El uso desmedido de dispositivos móviles entre los niños está generando consecuencias preocupantes para su salud física, en particular en la zona cervical, lo que representa una nueva amenaza para la salud vertebral infantil.

La enfermedad del 2025: la adicción al celular
Pero los problemas no se quedan allí, y nos encontramos que en el caso de los adultos la adicción al uso del celular, según estudios, ya es reconocido como un serio problema, de salud física y mental.
Se dice que un adulto pasa en promedio, 4 horas y 37 minutos al día frente al teléfono y lo revisa unas 58 veces, escudado en razones de trabajo, estudio o socialización, cuando lo único cierto es que la mayoría sufre algún grado de dependencia a los dispositivos.

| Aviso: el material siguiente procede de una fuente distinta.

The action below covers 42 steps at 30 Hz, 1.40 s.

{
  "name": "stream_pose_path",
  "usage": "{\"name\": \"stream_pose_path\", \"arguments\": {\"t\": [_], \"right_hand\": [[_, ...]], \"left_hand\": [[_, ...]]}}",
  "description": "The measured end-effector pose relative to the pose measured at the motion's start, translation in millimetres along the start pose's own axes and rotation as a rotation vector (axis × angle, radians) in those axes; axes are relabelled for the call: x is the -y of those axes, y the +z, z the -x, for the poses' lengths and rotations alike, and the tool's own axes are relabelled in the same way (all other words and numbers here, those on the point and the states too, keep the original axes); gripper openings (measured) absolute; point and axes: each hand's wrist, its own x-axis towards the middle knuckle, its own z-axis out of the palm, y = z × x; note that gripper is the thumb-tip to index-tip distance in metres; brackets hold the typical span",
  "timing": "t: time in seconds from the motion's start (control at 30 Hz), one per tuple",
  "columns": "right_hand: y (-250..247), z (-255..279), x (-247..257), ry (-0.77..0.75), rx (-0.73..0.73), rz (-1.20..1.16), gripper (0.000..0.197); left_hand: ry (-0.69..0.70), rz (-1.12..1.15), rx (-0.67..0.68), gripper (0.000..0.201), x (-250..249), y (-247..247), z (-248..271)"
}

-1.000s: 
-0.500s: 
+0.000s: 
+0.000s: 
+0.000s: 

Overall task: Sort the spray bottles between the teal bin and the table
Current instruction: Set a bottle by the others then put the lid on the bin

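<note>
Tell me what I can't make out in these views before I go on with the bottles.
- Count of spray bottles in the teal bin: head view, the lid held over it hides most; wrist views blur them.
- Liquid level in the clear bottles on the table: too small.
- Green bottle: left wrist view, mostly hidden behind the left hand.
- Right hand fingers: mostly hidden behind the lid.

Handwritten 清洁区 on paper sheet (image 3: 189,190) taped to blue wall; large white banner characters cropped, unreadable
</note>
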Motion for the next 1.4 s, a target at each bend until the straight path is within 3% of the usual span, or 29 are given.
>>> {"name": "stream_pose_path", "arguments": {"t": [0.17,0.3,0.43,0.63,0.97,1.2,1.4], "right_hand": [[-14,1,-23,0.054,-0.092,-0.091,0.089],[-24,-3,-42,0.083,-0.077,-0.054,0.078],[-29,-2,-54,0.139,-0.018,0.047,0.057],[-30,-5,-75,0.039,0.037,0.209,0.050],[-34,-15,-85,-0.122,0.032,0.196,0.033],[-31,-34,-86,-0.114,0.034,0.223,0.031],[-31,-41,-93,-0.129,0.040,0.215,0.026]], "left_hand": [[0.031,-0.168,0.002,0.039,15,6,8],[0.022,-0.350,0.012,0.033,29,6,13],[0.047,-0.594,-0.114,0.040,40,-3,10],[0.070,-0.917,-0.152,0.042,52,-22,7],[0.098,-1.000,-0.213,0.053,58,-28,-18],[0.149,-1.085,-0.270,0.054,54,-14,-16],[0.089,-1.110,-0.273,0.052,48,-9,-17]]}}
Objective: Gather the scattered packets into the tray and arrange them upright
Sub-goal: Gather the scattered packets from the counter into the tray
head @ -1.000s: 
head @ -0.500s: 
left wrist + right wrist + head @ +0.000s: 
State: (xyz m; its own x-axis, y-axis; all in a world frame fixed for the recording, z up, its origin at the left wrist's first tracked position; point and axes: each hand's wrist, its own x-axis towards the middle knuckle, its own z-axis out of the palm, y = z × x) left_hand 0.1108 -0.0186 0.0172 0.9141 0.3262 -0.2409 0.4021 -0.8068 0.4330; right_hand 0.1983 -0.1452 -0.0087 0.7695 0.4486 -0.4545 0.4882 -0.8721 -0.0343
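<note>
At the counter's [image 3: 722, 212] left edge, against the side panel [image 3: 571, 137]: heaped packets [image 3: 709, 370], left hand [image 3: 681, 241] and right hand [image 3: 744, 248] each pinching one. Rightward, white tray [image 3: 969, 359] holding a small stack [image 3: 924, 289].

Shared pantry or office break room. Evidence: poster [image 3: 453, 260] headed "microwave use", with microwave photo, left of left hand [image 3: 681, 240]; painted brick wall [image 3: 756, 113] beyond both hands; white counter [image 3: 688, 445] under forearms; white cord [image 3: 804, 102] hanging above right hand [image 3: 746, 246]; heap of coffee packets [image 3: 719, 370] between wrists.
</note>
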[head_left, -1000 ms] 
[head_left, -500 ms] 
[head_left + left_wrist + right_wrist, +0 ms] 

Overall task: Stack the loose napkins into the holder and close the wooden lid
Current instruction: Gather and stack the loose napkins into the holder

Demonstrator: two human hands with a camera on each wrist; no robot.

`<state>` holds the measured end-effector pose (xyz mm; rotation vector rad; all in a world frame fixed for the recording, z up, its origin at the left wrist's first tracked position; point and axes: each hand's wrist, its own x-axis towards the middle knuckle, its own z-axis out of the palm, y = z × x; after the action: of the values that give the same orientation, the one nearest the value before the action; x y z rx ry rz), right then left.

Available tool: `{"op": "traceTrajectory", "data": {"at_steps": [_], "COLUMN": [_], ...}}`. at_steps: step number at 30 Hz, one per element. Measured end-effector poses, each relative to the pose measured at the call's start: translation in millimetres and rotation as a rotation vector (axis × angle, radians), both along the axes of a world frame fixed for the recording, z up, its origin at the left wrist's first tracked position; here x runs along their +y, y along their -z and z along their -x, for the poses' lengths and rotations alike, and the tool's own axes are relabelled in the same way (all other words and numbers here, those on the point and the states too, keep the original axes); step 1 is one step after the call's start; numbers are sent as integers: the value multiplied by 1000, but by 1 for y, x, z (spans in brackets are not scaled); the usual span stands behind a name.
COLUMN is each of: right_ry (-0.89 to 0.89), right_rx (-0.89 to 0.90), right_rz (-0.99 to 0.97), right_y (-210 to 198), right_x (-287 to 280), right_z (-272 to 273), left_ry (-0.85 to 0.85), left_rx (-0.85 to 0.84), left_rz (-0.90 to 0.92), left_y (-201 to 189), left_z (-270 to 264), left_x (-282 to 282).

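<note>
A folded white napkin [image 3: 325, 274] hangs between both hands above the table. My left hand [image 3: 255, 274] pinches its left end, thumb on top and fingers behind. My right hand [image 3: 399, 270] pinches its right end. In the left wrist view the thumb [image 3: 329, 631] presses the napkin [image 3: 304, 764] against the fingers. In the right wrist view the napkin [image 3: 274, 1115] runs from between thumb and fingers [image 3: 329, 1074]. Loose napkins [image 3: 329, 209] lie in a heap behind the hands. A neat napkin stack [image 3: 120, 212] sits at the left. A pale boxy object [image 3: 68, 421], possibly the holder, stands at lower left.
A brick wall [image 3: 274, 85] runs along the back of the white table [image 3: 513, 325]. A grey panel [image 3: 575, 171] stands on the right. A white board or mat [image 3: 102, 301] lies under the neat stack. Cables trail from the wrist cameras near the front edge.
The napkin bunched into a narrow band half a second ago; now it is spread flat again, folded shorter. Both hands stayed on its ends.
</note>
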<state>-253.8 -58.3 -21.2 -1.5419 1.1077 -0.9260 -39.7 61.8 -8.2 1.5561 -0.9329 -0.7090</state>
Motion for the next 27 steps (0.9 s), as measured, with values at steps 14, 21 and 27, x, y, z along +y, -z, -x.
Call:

Los efectos no son menores: trastornos del sueño, dolor de cuello y espalda, fatiga visual, ansiedad, depresión, problemas de atención y hasta aislamiento social. Científicos han identificado que la adicción al teléfono celular comparte síntomas con otras adicciones conductuales, como la ludopatía: hay deseo intenso de uso, dependencia y síntomas de abstinencia.
¿Cómo superarla?
No existe una solución mágica, pero sí métodos validados por la ciencia. Algunos de los más efectivos incluyen: dejar el celular fuera del dormitorio, reducir notificaciones, usar la pantalla en blanco y negro, eliminar apps adictivas de la pantalla principal y apoyarse en aplicaciones como Forest, Space o Flipd para limitar el tiempo de uso.
Además, actividades físicas como el ejercicio, pasar más tiempo al aire libre y conectar con la naturaleza han demostrado reducir la ansiedad y el deseo compulsivo de revisar el teléfono. También es clave establecer límites claros de uso y, en casos más severos, buscar acompañamiento terapéutico profesional. La terapia cognitivo-conductual, por ejemplo, puede ayudar a identificar patrones y trabajar en su modificación.
Reducir la dependencia al celular no solo mejora la concentración y la calidad del sueño, también protege su salud mental. Si siente que esta adicción está afectando su vida diaria, relaciones o bienestar, no dude en buscar ayuda. Su mente y su cuerpo lo agradecerán.